A Summer Main Course Pie That Puts Green Tomatoes Front and Center.

I love green tomatoes. They are tart and almost astringent, but have a little of the sweet flavor of a ripe tomato.  I also love tomato pie. This got me thinking about making a green tomato pie. I figured the flavor of green tomatoes would be perfect blended with a creamy cheese topping. And bacon is already a classic pairing with green tomatoes, so I couldn’t see any reason it wouldn’t be great in this pie, too.

I made my pie crust, fitted it into the pie dish and put it in the fridge to chill while I got to work on the filling. I cored, sliced and salted the green tomatoes and set them aside on paper towels to drain. I fried up 3/4 of a pound of chopped bacon, adding some sliced scallions during the last few minutes, removed the bacon from the pan, and drained all the fat out of the skillet, but left behind a tablespoon.

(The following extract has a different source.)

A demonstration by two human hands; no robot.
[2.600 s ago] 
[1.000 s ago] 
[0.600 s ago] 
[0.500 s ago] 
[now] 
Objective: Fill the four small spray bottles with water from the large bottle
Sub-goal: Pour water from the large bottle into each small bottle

Then I added panko to the hot skillet, let it cook until it started turning golden, added finely grated parmesan to the pan and continued tossing and cooking it until the cheese was crisp. I couldn’t help but think these crispy crumbs would be delicious on top of the finished pie.

While mayonnaise is commonly used in tomato pies, I decided to use crème fraîche in the filling because I think it’s so much creamier and a lot less greasy than mayonnaise. I’ve mentioned it many times, but it’s worth noting how easy it is to make your own crème fraîche by stirring together 1 cup of heavy cream and 2 tablespoons buttermilk. Cover it loosely and let sit at room temperature for anywhere from 12 to 36 hours, depending on your specific products and the temperature of your home, until it is thickened and tangy.

Along with the crème fraîche, I stirred in an egg, a tablespoon of flour, plenty of aged cheddar cheese, salt, and some gochugaru (Korean red chili flakes). I made sure it was strongly seasoned, as this will be the major flavor component in the pie.

I sprinkled the bottom of the chilled pie crust with a mixture of 1 teaspoon flour and 1 teaspoon sugar. This is a tip I got from P.J. Hamel at King Arthur Baking. It’s commonly used in the bottom of juicy fruit pies, in order to keep the bottom crust from getting soggy. I figured it was worth a try here, seeing as I knew the green tomatoes would exude juice. Then it was simply a matter of layering in the tomatoes and bacon, topping them with the creamy cheese mixture, and adding a final top layer of tomatoes. This needs plenty of time in the oven in order for the crust to fully cook and for the tomatoes to soften. An hour and a half at 350° did the trick. After letting it cool for about 20 minutes, I sprinkled on the crisp panko/parmesan crumbs and snipped fresh chives.

Was it as good as I’d hoped? Yep, it was. The flavors were all well balanced. The tart tomatoes, salty bacon, and funky cheddar made for one delicious pie. Those crispy crumbs on top were really icing on the cake. This pie tastes decadent and down home at the same time. Simply delicious!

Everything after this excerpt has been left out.